**Exercise requirements:**
Output the data below exactly. Leave nothing out.
Raw data section start
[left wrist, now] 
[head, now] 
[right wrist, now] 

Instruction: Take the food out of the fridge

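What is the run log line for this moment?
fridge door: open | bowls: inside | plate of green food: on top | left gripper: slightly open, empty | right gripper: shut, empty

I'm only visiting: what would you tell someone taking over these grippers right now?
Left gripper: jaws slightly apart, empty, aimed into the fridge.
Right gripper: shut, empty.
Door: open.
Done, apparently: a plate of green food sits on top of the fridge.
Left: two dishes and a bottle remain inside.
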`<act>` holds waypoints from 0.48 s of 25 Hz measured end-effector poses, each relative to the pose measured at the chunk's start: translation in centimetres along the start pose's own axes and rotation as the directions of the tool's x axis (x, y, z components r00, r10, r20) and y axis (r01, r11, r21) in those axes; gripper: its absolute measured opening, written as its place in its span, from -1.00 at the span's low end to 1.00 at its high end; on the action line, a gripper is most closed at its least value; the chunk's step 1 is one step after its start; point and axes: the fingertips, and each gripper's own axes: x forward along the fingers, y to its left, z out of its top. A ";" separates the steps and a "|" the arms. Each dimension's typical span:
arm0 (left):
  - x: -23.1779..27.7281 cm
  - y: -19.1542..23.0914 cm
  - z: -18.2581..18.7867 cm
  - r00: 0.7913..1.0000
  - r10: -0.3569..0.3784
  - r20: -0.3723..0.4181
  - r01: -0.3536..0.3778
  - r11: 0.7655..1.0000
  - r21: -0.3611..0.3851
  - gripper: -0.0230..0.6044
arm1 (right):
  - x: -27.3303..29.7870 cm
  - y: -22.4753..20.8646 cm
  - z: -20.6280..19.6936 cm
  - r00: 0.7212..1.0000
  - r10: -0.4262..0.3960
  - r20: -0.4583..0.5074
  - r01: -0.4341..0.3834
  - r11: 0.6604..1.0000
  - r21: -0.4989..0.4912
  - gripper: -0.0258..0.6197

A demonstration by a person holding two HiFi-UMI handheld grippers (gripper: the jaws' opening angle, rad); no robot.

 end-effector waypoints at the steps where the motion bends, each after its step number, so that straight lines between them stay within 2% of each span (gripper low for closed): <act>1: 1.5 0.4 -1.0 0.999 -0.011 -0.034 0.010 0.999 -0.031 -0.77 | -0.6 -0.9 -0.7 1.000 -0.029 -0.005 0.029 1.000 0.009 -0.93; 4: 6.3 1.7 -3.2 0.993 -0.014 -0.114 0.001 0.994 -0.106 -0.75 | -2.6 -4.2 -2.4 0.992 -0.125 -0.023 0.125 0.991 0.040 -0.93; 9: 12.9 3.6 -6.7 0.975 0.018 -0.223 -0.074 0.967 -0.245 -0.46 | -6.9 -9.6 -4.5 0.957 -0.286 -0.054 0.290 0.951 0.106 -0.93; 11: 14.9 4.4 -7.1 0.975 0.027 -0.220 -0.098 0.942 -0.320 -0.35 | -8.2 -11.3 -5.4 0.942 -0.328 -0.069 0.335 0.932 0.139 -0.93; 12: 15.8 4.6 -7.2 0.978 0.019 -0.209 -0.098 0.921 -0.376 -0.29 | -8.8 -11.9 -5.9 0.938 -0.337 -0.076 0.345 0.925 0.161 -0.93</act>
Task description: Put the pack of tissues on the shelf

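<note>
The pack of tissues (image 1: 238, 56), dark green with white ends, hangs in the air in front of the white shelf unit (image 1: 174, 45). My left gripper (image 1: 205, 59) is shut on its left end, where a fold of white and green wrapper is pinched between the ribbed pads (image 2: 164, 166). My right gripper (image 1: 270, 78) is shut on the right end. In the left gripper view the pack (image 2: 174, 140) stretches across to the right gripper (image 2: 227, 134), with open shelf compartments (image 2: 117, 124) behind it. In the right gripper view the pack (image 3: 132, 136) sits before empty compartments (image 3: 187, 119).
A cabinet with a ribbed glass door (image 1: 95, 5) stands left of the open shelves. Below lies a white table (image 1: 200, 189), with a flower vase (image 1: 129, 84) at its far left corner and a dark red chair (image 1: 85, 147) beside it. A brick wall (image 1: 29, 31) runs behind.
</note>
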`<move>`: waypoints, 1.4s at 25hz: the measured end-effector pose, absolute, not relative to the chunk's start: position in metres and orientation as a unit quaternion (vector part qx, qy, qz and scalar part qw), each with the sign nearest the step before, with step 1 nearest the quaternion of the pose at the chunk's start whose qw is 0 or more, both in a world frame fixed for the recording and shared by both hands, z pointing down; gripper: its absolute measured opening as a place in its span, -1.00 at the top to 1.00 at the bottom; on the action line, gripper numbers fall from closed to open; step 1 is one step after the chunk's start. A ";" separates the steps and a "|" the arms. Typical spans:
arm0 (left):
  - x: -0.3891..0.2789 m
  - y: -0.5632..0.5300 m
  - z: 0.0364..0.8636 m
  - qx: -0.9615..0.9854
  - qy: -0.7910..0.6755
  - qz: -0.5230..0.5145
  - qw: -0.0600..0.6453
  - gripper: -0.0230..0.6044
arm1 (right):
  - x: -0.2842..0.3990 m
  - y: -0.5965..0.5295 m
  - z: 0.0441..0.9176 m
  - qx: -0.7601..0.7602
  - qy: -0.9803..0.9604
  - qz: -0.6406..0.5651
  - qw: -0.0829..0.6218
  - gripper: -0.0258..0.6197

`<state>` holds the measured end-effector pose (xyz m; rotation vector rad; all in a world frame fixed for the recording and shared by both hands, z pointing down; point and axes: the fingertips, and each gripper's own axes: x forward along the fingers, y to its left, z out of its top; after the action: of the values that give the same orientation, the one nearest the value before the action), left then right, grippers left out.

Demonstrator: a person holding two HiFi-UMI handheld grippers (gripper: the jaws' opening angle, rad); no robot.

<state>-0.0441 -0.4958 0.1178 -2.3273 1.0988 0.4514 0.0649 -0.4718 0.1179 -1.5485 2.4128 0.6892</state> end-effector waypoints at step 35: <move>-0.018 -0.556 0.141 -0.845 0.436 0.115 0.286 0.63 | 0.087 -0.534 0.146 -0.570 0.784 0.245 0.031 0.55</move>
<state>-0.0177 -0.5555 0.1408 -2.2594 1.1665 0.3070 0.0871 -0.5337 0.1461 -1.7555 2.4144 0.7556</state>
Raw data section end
**Solution for this problem:**
[left wrist, now] 
[head, now] 
[right wrist, now] 

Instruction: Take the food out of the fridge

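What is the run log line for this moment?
fridge door: open | bowls: inside | plate of green food: on top | left gripper: slightly open, empty | right gripper: shut, empty

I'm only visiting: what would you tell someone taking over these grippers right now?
Left gripper: jaws slightly apart, empty, aimed into the fridge.
Right gripper: shut, empty.
Door: open.
Done, apparently: a plate of green food sits on top of the fridge.
Left: two dishes and a bottle remain inside.
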`<act>` holds waypoints from 0.48 s of 25 Hz measured end-effector poses, each relative to the pose measured at the chunk's start: translation in centimetres along the start pose's own axes and rotation as the directions of the tool's x axis (x, y, z components r00, r10, r20) and y axis (r01, r11, r21) in those axes; gripper: its absolute measured opening, written as its place in its span, from -1.00 at the span's low end to 1.00 at its high end; on the action line, a gripper is most closed at its least value; the chunk's step 1 is one step after its start; point and axes: the fingertips, and each gripper's own axes: x forward along the fingers, y to its left, z out of its top. A ";" separates the steps and a "|" the arms. Each dimension's typical span:
arm0 (left):
  - x: -23.1779..27.7281 cm
  - y: -19.1542..23.0914 cm
  - z: -18.2581..18.7867 cm
  - r00: 0.7913..1.0000
  - r10: -0.3569..0.3784
  - r20: -0.3723..0.4181
  - r01: -0.3536..0.3778
  - r11: 0.7655..1.0000
  - r21: -0.3611..0.3851
  - gripper: -0.0230..0.6044
arm1 (right):
  - x: -27.3303..29.7870 cm
  - y: -22.4753..20.8646 cm
  - z: -20.6280..19.6936 cm
  - r00: 0.7212..1.0000
  - r10: -0.4262..0.3960
  - r20: -0.4583..0.5074
  - r01: -0.4341..0.3834
  - r11: 0.6604..1.0000
  - r21: -0.4989..0.4912
  - gripper: -0.0258..0.6197

A demonstration by a person holding two HiFi-UMI handheld grippers (gripper: the jaws' opening angle, rad); no robot.

 end-effector waypoints at the steps where the motion bends, each after its step number, so that straight lines between them stay within 2% of each span (gripper low for closed): <act>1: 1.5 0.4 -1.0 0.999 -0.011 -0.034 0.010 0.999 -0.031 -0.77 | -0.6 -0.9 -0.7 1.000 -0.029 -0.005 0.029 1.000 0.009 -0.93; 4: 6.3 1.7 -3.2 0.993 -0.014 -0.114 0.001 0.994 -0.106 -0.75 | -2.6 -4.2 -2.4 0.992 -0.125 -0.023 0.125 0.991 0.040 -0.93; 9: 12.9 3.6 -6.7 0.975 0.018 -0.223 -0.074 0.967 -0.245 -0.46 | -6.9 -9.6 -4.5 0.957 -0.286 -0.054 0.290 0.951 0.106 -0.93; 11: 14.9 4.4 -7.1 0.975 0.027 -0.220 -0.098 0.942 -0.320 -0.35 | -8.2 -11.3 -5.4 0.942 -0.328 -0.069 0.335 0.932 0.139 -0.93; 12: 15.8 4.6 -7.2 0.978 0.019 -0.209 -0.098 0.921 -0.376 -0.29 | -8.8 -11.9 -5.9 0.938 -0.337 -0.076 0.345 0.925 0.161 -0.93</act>
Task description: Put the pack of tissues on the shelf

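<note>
The pack of tissues (image 1: 238, 56), dark green with white ends, hangs in the air in front of the white shelf unit (image 1: 174, 45). My left gripper (image 1: 205, 59) is shut on its left end, where a fold of white and green wrapper is pinched between the ribbed pads (image 2: 164, 166). My right gripper (image 1: 270, 78) is shut on the right end. In the left gripper view the pack (image 2: 174, 140) stretches across to the right gripper (image 2: 227, 134), with open shelf compartments (image 2: 117, 124) behind it. In the right gripper view the pack (image 3: 132, 136) sits before empty compartments (image 3: 187, 119).
A cabinet with a ribbed glass door (image 1: 95, 5) stands left of the open shelves. Below lies a white table (image 1: 200, 189), with a flower vase (image 1: 129, 84) at its far left corner and a dark red chair (image 1: 85, 147) beside it. A brick wall (image 1: 29, 31) runs behind.
</note>
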`<move>`: waypoints, 1.4s at 25hz: the measured end-effector pose, absolute, not relative to the chunk's start: position in metres and orientation as a unit quaternion (vector part qx, qy, qz and scalar part qw), each with the sign nearest the step before, with step 1 nearest the quaternion of the pose at the chunk's start whose qw is 0 or more, both in a world frame fixed for the recording and shared by both hands, z pointing down; gripper: its absolute measured opening as a place in its span, -1.00 at the top to 1.00 at the bottom; on the action line, gripper numbers fall from closed to open; step 1 is one step after the chunk's start. A ";" separates the steps and a "|" the arms. Typical spans:
arm0 (left):
  - x: -0.3891..0.2789 m
  - y: -0.5632..0.5300 m
  - z: 0.0364..0.8636 m
  - qx: -0.9615..0.9854
  - qy: -0.7910..0.6755
  - qz: -0.5230..0.5145
  - qw: -0.0600..0.6453
  - gripper: -0.0230..0.6044
arm1 (right):
  - x: -0.2842..0.3990 m
  - y: -0.5965..0.5295 m
  - z: 0.0441..0.9176 m
  - qx: -0.7601..0.7602
  - qy: -0.9803..0.9604
  - qz: -0.6406..0.5651
  - qw: -0.0829..0.6218
  - gripper: -0.0258..0.6197

`<state>` holds the measured end-effector pose (xyz m; rotation vector rad; all in a world frame fixed for the recording and shared by both hands, z pointing down; point and axes: the fingertips, and each gripper's own axes: x forward along the fingers, y to its left, z out of its top; after the action: of the values that give the same orientation, the one nearest the value before the action), left then right, grippers left out.

Demonstrator: a person holding two HiFi-UMI handheld grippers (gripper: the jaws' opening angle, rad); no robot.

<state>-0.0441 -0.4958 0.1178 -2.3273 1.0988 0.4514 0.0649 -0.4718 0.1179 -1.5485 2.4128 0.6892</state> end-effector waypoints at step 35: <move>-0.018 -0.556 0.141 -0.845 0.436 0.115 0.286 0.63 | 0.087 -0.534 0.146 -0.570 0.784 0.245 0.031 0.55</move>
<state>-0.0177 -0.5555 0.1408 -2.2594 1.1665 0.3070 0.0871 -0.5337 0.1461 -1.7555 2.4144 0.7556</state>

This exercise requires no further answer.